— Task —
The full listing, excluding its pictures, should be printed exactly as it stands.

— Exercise data —
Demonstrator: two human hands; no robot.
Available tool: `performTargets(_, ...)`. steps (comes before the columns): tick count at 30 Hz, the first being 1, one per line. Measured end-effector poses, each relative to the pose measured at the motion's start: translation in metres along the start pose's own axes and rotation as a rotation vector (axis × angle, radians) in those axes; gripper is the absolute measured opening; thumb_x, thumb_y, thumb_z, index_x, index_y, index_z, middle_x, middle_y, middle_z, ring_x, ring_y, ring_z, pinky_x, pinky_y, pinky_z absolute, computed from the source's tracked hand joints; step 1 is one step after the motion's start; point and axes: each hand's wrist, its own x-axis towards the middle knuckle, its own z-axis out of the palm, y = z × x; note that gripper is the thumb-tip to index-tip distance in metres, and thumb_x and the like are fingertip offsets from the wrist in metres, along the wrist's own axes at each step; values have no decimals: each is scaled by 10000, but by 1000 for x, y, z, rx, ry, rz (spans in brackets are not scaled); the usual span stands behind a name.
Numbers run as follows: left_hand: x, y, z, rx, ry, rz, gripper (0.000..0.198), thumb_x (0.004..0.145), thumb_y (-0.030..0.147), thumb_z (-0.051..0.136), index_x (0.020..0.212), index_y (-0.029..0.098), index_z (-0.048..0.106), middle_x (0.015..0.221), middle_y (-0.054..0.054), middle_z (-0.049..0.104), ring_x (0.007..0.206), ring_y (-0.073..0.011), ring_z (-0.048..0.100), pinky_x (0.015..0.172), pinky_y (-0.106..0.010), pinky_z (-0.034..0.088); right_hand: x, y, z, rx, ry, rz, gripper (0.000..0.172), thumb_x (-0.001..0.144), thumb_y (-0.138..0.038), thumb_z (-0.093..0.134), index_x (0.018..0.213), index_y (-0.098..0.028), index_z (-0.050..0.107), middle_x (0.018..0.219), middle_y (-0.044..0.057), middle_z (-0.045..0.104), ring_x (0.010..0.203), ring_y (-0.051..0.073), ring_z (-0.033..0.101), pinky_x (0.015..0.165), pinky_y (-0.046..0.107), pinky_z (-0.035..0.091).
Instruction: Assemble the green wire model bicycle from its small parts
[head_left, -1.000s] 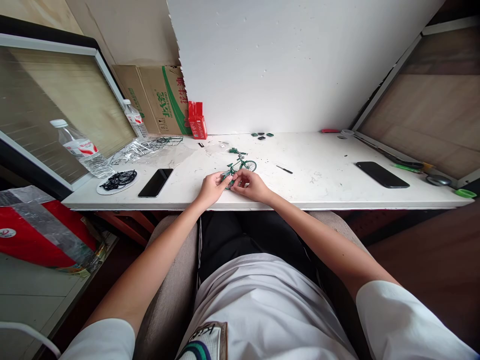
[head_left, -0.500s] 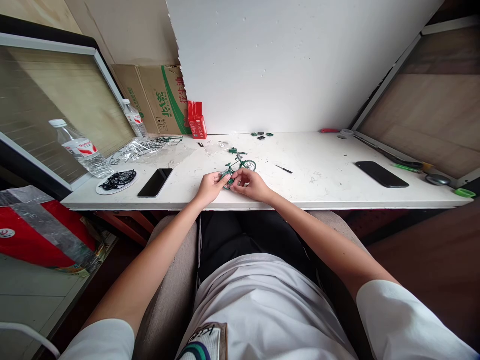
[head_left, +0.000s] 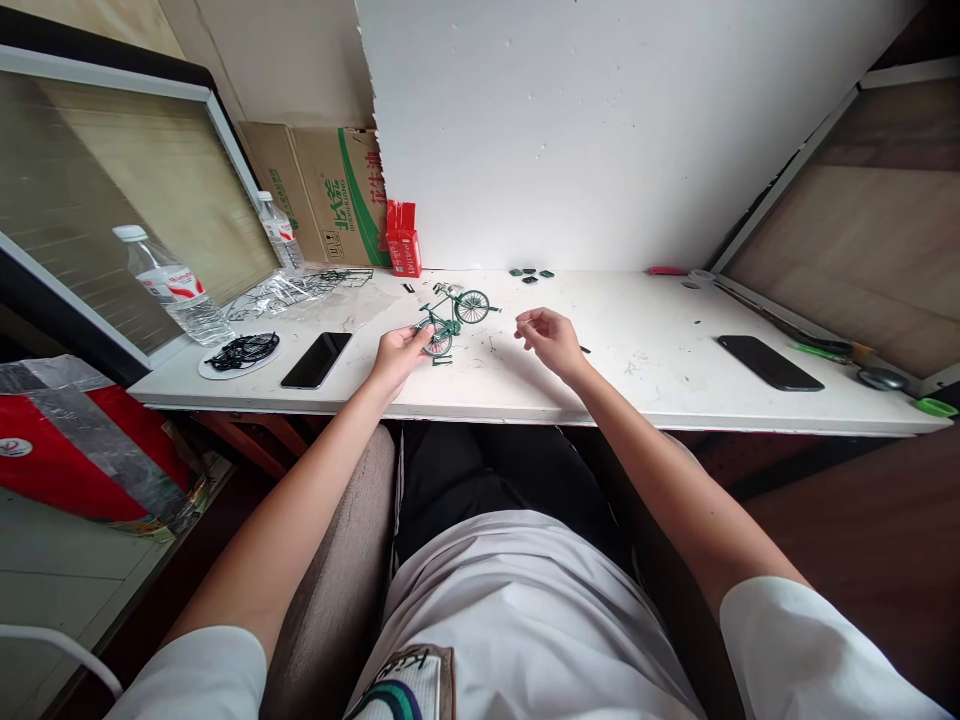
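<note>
My left hand point(head_left: 401, 355) is closed on a small green model bicycle point(head_left: 450, 320), gripping it by its rear wheel. The front wheel and handlebar point away to the upper right, and the bicycle is tilted just above the white table. To the right of the bicycle, my right hand point(head_left: 551, 340) hovers apart from it with loosely curled fingers and nothing visible between them. A thin dark tool point(head_left: 586, 350) lies by that hand, mostly hidden behind it. Below the bicycle's rear wheel a small dark green part point(head_left: 442, 362) shows.
Left on the white table point(head_left: 660, 350) are a phone point(head_left: 318, 360), a white disc with black strands point(head_left: 241, 352), water bottles point(head_left: 176, 288) and clear plastic wrap point(head_left: 292, 290). Small green pieces point(head_left: 529, 275) lie at the back beside a red box point(head_left: 403, 240). Another phone point(head_left: 769, 362) rests right.
My right hand has let go of the bicycle and moved right. My left hand has carried the bicycle a little to the left. The view has shifted slightly.
</note>
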Motion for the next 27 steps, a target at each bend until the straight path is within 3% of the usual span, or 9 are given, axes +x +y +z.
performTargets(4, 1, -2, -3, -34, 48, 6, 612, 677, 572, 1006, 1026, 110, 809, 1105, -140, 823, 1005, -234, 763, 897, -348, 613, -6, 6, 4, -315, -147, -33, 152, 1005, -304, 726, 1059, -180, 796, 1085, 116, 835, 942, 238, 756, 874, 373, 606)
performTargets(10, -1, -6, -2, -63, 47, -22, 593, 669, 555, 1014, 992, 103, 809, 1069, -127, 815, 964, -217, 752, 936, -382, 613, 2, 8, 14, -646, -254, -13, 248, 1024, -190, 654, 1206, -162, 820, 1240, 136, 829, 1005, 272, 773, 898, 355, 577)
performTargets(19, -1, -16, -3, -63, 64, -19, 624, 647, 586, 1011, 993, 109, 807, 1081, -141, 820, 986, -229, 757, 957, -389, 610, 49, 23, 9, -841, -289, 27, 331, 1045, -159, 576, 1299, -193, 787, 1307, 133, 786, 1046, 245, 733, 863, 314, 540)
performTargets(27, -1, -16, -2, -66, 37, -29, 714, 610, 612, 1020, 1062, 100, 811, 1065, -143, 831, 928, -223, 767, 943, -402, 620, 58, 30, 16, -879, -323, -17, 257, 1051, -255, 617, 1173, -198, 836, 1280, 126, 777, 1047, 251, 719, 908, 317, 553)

— Result —
Demonstrator: two human hands; no robot.
Available tool: `performTargets(_, ...)`. steps (comes before the columns): tick count at 30 Hz, the first being 1, one per line. Measured end-effector poses, each relative to the pose measured at the motion's start: translation in metres along the start pose's own axes and rotation as a rotation vector (axis × angle, radians) in those axes; gripper is the absolute measured opening; thumb_x, thumb_y, thumb_z, index_x, index_y, index_z, middle_x, middle_y, middle_z, ring_x, ring_y, ring_z, pinky_x, pinky_y, pinky_z absolute, computed from the source's tracked hand joints; step 1 is one step after the motion's start; point and axes: each hand's wrist, its own x-axis towards the middle knuckle, its own z-axis out of the palm, y = z × x; note that gripper is the thumb-tip to index-tip distance in metres, and thumb_x and the like are fingertip offsets from the wrist in metres, along the wrist's own axes at each step; values have no decimals: each is scaled by 10000, but by 1000 for x, y, z, rx, ry, rz (spans in brackets are not scaled); the usual span stands behind a name.
Numbers run as follows: left_hand: x, y, z, rx, ry, rz, gripper (0.000..0.198), thumb_x (0.004..0.145), thumb_y (-0.030..0.147), thumb_z (-0.051..0.136), index_x (0.020..0.212), index_y (-0.029..0.098), index_z (-0.048..0.106), middle_x (0.015..0.221), middle_y (-0.054..0.054), middle_z (-0.049..0.104), ring_x (0.007..0.206), ring_y (-0.073..0.011), ring_z (-0.048..0.100), pinky_x (0.015..0.172), pinky_y (-0.106..0.010), pinky_z (-0.034..0.088); right_hand: x, y, z, rx, ry, rz, gripper (0.000..0.172), thumb_x (-0.001..0.144), thumb_y (-0.138..0.038), thumb_z (-0.093..0.134), index_x (0.018..0.213), index_y (-0.098..0.028), index_z (-0.050..0.107), middle_x (0.018..0.219), middle_y (-0.044..0.057), middle_z (-0.045..0.104), ring_x (0.010..0.203), ring_y (-0.051..0.073), ring_z (-0.033..0.101), pinky_x (0.015..0.165), pinky_y (-0.046..0.107), pinky_z (-0.035..0.091).
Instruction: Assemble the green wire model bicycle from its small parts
[head_left, -1.000s] 
[head_left, -0.500s] 
[head_left, +0.000s] 
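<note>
My left hand point(head_left: 401, 355) is closed on a small green model bicycle point(head_left: 450, 320), gripping it by its rear wheel. The front wheel and handlebar point away to the upper right, and the bicycle is tilted just above the white table. To the right of the bicycle, my right hand point(head_left: 551, 340) hovers apart from it with loosely curled fingers and nothing visible between them. A thin dark tool point(head_left: 586, 350) lies by that hand, mostly hidden behind it. Below the bicycle's rear wheel a small dark green part point(head_left: 442, 362) shows.
Left on the white table point(head_left: 660, 350) are a phone point(head_left: 318, 360), a white disc with black strands point(head_left: 241, 352), water bottles point(head_left: 176, 288) and clear plastic wrap point(head_left: 292, 290). Small green pieces point(head_left: 529, 275) lie at the back beside a red box point(head_left: 403, 240). Another phone point(head_left: 769, 362) rests right.
My right hand has let go of the bicycle and moved right. My left hand has carried the bicycle a little to the left. The view has shifted slightly.
</note>
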Motion for the next 27 steps, a target at each bend until the straight path is within 3% of the usual span, or 9 are given, axes +x +y +z.
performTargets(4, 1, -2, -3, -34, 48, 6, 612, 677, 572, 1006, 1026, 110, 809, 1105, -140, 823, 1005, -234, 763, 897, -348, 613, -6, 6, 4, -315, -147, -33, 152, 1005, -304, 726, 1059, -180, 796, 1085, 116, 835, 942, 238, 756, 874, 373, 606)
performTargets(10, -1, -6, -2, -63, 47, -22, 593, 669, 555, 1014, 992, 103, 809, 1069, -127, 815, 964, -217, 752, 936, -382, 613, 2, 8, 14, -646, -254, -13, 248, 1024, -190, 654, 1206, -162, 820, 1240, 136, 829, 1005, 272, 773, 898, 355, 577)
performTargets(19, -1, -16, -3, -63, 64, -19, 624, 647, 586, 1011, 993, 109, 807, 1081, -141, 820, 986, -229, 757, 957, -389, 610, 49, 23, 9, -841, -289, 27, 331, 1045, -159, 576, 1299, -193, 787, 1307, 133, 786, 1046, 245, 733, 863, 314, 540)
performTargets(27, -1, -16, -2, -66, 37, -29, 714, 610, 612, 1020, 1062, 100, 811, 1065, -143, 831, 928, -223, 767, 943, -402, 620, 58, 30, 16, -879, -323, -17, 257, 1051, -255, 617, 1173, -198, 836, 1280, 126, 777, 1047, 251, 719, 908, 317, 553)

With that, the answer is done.